Niyo: Challenge for MSU now is to remember humble beginnings

John Niyo
The Detroit News
Michigan State's Darrell Stewart fights off Washington State's Jalen Thompson for a first down.

The quarterback proved he could take a hit and keep on playing. So did the coaching staff that never lost faith when so many others did.

And now that Michigan State has capped a remarkable 2017 turnaround in style, with a dominant win over a ranked team in the Holiday Bowl, there’s no harm in stopping to look back before moving ahead.

In fact, it’s imperative the Spartans do it, and it sounds like head coach Mark Dantonio agrees.

“I think the biggest thing you learn as a young person or as a coach or anybody, is to get up after you've been knocked down,” Dantonio told reporters after the Spartans’ 42-17 win over Washington State on Thursday night. “Whether you're in a corporation or whether you're in a sport, the ability to stand up and continue to persevere when things don't look so well for you ... our football team did that. We came in with a mindset this year and came in with the goals.”

Now the No. 1 goal is to remember all that. To remember what it took to get back to where they feel they belong, as a Big Ten powerhouse and playoff contender. And above all, as a football program that's here to stay.

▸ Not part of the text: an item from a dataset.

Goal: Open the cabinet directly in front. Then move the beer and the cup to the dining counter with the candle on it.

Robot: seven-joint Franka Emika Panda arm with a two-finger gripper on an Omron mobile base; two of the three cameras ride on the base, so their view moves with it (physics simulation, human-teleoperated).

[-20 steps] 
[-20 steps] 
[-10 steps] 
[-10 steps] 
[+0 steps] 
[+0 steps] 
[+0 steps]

“100 wins in 11 years, you do the math,” Dantonio said, celebrating a milestone win less than six months removed from an offseason that shook his program to its core but never shook his belief in what he’d built.

“Last season, everybody doubted Coach,” senior co-captain Chris Frey. “We stuck with him, and one season isn't going to change who he is or the way he treats his team. For us to come out this year and give him back the program to where we believe it should be, it's huge for this team moving forward and even bigger for him.”

And now when you do the math on this Michigan State roster – with 53 first- and second-year players enjoying their first bowl trip in San Diego and only three senior starters on the field Thursday – it’s easy to start adding up the possibilities for 2018.

With Brian Lewerke at quarterback, the Spartans have the kind of playmaker needed to win big games. We saw that more than once in his first full season as a starter, and we saw it again in Thursday’s win, as Lewerke made plays with his feet early and then settled in and threw for 213 yards and three touchdowns, finishing with his highest passer rating of the season.

Perhaps more impressive, though, is the array of talent he’ll have surrounding him, from big receiving targets in Felton Davis and Cody White to a dynamic weapon in Darrell Stewart to a bruising lead back in LJ Scott, who let everyone in on a little secret after Thursday’s game, one he’d kept under wraps the last couple months.

Davis said Scott told him as far back as mid-October that he planned come back for his senior season next year, rather than entering the NFL draft early.

“We had a lot of unfinished business to take care of,” Davis said.

Graduation is one part of it, Dantonio said. But Davis later ticked off the rest of the list, in order.

“First one is winning the (Big Ten) East,” he said. “And then the Big Ten championship. And then put ourselves into a position to win the national championship.”

Dantonio isn’t about to argue with any of those items. He even added his own comparison, noting the decisions that Connor Cook and Shilique Calhoun to stay as seniors after the 2014 season helped set the table for the Spartans’ Big Ten title and playoff berth the following year.

“I think those things become possible,” Dantonio said.

If nothing else, that’s what this last year proved for the Spartans. The possibilities may not be endless, but they’re certainly not over yet.

That’s why this was the perfect way to end the season in so many ways. The disappointment of getting passed over for a Jan. 1 bowl was real, but it only served as motivation. (“We came out here on sort of a mission,” Dantonio said.) And it showed on the field Thursday as the Spartans looked far more focused and more prepared than the Cougars.

Surely it would’ve made a difference if Washington State’s senior quarterback, Luke Falk, had been in uniform. And if the Cougars’ top two receivers hadn’t left the program earlier this month. And if All-American defensive tackle Hercules Mata'afa hadn’t been forced to miss the first half of Thursday’s game due to a targeting penalty in Washington State's regular-season finale.

But it probably wouldn’t have changed the outcome. Not the way Michigan State came to play.

“I thought it was great,” Dantonio said. “If you look at that football game, we won because we won it physically. That's the reality of it.”

So is this: Hunger and humility were big reasons this Michigan State program rebounded the way it did. And that’ll bear watching through the winter and next spring, as Dantonio, who stuck to his principles and resisted the calls for major staff changes last winter, makes sure the lessons of last year aren’t forgotten, or ignored.

“I would like to say we're back, but 2018 is around the corner,” he said. “So you can't say that, because you've got to start proving yourself all over again.”